▸ WHAT YOU ARE ASKED TO DO:
Set out exactly, line by line, the stretch of data below that begins at the line containing "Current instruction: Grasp" and ends at the line containing "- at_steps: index", with both ends kept.
DATA LISTING below:
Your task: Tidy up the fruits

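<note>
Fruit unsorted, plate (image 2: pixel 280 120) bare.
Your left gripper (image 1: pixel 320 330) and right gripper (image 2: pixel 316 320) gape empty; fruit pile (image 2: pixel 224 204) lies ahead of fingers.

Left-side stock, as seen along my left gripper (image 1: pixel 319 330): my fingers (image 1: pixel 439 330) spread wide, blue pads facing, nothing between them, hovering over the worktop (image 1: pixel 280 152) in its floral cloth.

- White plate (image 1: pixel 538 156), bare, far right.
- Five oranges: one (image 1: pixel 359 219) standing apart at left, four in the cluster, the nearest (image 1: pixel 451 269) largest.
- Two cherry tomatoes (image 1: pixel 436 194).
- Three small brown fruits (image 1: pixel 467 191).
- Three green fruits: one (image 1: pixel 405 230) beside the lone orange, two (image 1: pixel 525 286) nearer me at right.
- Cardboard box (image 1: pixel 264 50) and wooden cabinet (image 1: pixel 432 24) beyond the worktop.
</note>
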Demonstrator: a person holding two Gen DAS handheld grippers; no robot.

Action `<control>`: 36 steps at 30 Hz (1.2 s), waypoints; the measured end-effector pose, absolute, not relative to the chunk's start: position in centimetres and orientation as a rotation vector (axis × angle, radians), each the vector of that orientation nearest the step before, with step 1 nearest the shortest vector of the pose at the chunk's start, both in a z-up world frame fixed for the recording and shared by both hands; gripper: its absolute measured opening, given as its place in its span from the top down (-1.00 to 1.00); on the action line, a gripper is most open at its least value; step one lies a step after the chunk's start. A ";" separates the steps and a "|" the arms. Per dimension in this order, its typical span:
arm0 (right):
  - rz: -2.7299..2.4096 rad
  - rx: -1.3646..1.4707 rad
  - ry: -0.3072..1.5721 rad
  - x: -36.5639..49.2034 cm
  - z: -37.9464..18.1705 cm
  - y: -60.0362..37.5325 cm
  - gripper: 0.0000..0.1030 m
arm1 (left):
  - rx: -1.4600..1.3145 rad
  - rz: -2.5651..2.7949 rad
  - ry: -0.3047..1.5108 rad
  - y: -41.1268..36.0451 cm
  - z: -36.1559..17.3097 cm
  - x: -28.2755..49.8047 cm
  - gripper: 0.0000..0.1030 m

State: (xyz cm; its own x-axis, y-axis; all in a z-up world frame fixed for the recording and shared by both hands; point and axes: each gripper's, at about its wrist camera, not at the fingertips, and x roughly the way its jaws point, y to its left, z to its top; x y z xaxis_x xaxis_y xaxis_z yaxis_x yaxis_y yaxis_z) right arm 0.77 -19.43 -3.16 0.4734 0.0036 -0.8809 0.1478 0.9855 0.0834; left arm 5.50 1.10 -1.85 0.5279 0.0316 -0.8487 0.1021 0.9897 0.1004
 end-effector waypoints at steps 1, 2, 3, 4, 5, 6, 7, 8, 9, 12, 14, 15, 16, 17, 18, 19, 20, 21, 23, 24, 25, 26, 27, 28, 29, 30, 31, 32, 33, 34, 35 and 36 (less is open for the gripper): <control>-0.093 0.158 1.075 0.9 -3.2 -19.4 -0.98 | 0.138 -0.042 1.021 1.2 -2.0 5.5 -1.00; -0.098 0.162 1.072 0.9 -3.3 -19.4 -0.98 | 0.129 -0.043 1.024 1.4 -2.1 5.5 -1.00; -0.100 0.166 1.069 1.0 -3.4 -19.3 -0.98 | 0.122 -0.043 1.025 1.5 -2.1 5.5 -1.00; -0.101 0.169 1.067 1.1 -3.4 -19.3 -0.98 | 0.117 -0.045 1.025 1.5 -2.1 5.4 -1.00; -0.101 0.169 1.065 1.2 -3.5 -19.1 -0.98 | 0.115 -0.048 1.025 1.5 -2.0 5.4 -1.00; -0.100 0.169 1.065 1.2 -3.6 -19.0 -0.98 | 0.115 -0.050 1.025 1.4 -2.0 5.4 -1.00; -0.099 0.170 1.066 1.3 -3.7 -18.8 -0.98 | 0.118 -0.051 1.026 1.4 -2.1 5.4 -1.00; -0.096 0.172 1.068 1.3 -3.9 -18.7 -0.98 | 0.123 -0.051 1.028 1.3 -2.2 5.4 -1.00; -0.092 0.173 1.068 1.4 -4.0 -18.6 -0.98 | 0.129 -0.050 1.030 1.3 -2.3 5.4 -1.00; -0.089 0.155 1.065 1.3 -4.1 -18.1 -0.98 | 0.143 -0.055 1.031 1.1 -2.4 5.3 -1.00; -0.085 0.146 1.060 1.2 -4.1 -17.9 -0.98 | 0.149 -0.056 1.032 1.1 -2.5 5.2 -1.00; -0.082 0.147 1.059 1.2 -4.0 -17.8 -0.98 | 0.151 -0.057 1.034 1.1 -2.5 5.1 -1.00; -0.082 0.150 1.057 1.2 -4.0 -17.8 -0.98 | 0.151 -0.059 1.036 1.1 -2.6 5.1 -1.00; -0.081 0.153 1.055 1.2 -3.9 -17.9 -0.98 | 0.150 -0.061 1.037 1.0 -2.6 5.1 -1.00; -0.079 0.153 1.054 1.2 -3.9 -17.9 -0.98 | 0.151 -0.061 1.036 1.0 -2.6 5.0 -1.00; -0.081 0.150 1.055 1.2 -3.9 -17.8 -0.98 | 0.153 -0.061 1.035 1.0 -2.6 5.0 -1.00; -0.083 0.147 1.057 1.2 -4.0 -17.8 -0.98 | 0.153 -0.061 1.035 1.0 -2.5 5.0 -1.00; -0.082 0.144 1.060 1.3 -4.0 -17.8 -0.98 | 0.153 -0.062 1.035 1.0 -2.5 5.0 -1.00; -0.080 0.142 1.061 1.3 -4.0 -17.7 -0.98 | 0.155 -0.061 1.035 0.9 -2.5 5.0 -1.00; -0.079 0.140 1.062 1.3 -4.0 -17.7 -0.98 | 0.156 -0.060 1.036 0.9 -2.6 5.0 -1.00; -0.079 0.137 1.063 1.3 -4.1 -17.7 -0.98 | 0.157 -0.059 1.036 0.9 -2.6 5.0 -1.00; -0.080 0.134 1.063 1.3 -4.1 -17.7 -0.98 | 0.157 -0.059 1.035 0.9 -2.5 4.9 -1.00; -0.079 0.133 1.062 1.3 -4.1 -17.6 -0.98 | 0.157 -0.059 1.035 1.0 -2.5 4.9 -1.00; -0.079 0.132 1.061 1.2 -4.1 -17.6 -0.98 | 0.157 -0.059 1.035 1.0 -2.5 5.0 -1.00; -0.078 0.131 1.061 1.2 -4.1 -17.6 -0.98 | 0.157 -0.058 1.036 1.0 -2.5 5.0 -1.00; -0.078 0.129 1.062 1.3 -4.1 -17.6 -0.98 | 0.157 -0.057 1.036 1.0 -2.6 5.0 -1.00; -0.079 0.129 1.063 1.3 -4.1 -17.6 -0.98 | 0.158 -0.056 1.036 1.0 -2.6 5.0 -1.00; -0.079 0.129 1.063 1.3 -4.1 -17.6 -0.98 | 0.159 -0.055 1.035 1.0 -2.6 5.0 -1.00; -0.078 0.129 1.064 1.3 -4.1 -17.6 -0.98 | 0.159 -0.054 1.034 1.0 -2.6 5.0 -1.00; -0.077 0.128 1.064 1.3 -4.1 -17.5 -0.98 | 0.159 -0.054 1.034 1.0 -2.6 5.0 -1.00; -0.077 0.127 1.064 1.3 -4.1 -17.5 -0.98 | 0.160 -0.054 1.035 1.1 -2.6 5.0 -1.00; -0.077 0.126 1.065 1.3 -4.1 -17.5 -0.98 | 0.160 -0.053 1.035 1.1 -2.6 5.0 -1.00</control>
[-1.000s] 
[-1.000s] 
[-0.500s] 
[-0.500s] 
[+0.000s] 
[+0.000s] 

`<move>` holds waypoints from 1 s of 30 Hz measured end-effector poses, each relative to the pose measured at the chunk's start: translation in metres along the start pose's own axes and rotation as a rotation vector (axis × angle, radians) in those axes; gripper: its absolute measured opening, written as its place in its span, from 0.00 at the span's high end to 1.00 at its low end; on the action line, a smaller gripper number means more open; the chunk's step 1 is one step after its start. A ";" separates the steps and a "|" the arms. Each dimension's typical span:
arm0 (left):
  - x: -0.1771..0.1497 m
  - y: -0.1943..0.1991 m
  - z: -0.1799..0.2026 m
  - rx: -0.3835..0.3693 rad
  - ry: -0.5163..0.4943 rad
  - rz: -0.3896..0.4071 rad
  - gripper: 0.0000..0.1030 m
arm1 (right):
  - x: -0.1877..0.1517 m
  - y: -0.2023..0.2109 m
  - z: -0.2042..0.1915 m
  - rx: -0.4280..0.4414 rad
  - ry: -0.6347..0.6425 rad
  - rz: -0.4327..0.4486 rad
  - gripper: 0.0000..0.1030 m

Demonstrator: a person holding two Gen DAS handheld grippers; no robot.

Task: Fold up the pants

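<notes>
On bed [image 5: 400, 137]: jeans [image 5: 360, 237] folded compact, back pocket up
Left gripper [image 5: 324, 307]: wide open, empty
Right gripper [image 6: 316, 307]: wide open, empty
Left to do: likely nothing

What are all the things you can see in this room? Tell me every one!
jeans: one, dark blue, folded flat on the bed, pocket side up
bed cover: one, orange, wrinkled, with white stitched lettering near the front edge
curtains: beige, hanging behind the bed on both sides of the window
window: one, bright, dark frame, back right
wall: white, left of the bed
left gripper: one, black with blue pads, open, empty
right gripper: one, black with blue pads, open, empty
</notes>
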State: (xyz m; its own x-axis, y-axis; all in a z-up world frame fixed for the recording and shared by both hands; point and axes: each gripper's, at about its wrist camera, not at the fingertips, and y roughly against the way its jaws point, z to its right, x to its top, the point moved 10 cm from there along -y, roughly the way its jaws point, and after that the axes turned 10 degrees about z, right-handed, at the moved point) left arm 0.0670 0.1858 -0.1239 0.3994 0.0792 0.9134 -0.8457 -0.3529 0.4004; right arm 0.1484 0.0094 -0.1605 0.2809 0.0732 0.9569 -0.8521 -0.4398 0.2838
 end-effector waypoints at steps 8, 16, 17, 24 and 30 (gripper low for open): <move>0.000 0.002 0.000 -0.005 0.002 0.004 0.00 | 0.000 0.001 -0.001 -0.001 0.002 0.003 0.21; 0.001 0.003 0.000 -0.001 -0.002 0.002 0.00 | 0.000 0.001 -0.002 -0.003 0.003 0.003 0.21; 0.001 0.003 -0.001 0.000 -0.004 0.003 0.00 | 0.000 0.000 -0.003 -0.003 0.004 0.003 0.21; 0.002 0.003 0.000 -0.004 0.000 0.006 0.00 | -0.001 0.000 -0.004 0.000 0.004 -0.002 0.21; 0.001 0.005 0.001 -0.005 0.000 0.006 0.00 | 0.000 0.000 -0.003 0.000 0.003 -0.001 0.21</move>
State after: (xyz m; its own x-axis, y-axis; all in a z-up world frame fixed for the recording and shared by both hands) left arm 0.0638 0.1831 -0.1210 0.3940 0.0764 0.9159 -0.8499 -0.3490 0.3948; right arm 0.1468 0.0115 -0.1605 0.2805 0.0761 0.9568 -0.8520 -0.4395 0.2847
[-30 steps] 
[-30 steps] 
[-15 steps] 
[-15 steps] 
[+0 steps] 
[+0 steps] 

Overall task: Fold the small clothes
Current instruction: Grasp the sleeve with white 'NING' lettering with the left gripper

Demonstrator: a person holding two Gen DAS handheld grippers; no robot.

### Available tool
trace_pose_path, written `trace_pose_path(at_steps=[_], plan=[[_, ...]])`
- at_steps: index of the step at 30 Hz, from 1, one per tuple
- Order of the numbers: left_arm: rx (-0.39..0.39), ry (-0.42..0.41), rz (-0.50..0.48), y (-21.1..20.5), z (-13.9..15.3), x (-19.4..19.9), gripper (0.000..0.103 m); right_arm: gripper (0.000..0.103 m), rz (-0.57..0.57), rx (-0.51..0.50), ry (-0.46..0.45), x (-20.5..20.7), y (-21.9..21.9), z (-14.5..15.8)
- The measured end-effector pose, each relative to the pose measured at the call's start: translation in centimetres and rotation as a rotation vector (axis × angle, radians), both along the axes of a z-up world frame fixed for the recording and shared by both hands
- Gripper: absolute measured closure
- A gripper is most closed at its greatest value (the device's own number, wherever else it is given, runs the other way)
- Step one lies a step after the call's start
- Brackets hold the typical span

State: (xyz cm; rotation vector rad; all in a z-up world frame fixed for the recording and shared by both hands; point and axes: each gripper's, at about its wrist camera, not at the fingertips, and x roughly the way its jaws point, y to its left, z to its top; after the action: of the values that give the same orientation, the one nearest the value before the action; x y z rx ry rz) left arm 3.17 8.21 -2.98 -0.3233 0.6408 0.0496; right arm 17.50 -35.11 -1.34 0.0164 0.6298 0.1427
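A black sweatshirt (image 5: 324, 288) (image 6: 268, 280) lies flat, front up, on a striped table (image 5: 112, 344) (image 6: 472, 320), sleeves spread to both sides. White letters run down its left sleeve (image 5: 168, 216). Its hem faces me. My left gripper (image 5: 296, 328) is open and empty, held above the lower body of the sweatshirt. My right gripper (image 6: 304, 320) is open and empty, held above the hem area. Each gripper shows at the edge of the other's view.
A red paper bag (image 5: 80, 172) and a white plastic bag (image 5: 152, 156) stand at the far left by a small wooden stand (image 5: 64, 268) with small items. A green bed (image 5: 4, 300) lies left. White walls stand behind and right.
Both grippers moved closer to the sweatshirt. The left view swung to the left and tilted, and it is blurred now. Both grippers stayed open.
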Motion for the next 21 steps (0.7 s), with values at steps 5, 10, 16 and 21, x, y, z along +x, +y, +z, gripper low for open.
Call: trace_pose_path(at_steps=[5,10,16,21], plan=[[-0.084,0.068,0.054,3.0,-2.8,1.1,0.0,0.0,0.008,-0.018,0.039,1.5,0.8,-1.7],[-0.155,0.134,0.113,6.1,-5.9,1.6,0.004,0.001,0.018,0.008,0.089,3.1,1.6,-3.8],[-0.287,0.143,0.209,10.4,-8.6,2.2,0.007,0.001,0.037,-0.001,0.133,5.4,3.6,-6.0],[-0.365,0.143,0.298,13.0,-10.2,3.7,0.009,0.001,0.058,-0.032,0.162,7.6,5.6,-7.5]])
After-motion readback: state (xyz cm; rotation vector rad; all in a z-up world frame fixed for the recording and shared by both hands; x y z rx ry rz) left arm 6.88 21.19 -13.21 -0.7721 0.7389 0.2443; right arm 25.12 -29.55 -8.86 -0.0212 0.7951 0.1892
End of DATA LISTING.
▸ ANSWER BELOW:
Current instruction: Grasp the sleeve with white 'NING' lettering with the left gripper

Demonstrator: a person holding two Gen DAS handheld grippers; no robot.

### Available tool
trace_pose_path, written `trace_pose_path(at_steps=[_], plan=[[_, ...]])`
- at_steps: index of the step at 30 Hz, from 1, one per tuple

Work on this exercise is now finished.